Gym is a library designed specifically to provide numerous game environments for training a reinforcement learning model.

https://gym.openai.com/

Gym can be install using pip:

pip install gym

Windows users, if you want to run Atari environments, you will have to also install this:

pip install --no-index -f https://github.com/Kojoley/atari-py/releases atari_py

Environments

Environments are the games provide by the library.
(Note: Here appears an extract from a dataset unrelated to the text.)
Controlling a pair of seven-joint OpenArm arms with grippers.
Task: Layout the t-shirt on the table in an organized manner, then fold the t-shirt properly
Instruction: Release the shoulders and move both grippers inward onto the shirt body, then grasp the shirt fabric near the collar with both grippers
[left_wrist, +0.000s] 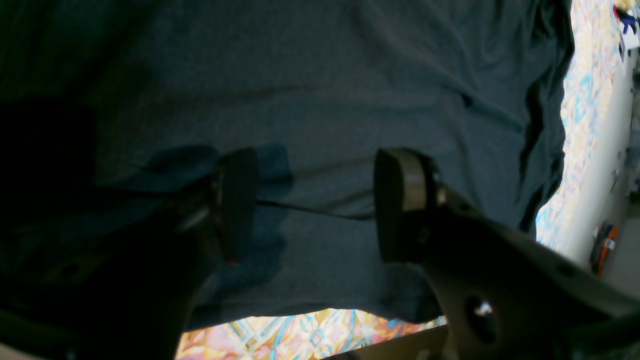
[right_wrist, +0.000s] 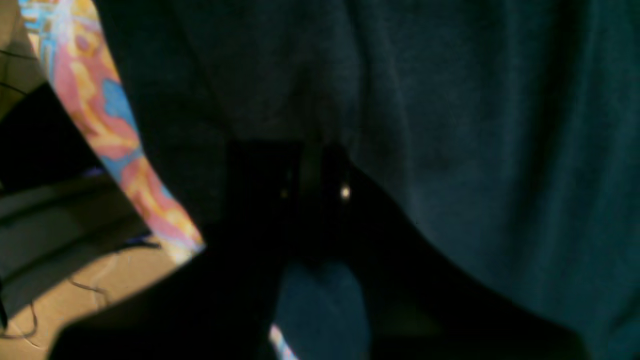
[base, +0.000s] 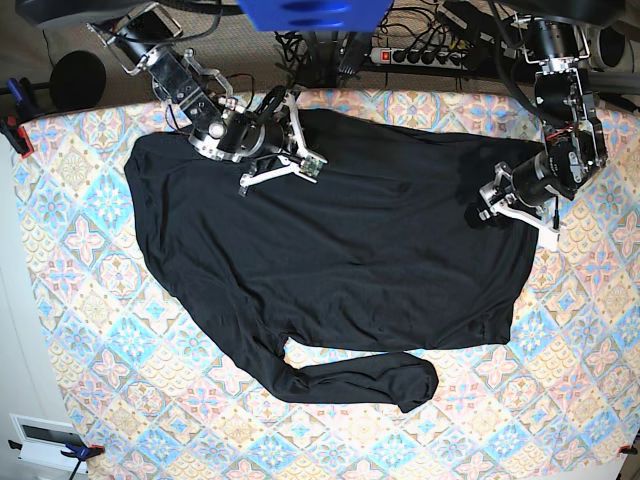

These include simple text based games, 2D and 3D games, and even classic Atari games.

https://gym.openai.com/envs/

To get started, all you have to do is select an environment and then plug it into the code below. This will play out a number of games and moves, taking random actions at each step. (This code specifically using MsPacman but feel free to try any of the other games.)

import gym
import time
env = gym.make('MsPacman-v4')
for game in range(1):
    state = env.reset()
    for t in range(500):
        time.sleep(0.05)
        env.render()
        action = env.action_space.sample()
        next_state, reward, done, info = env.step(action)
        if done:
            break
env.close()

Calling reset() on the environment will do just that - reset it to a new game.

The render() command updates the video output.

The step() command causes the game to play out one step or move, which in this case is a random action given by the action_space.sample() line. This function returns the next state of the game, the reward for the given move, a boolean value 'done' telling us whether or not the game ended, and any additional info the specific game might provide.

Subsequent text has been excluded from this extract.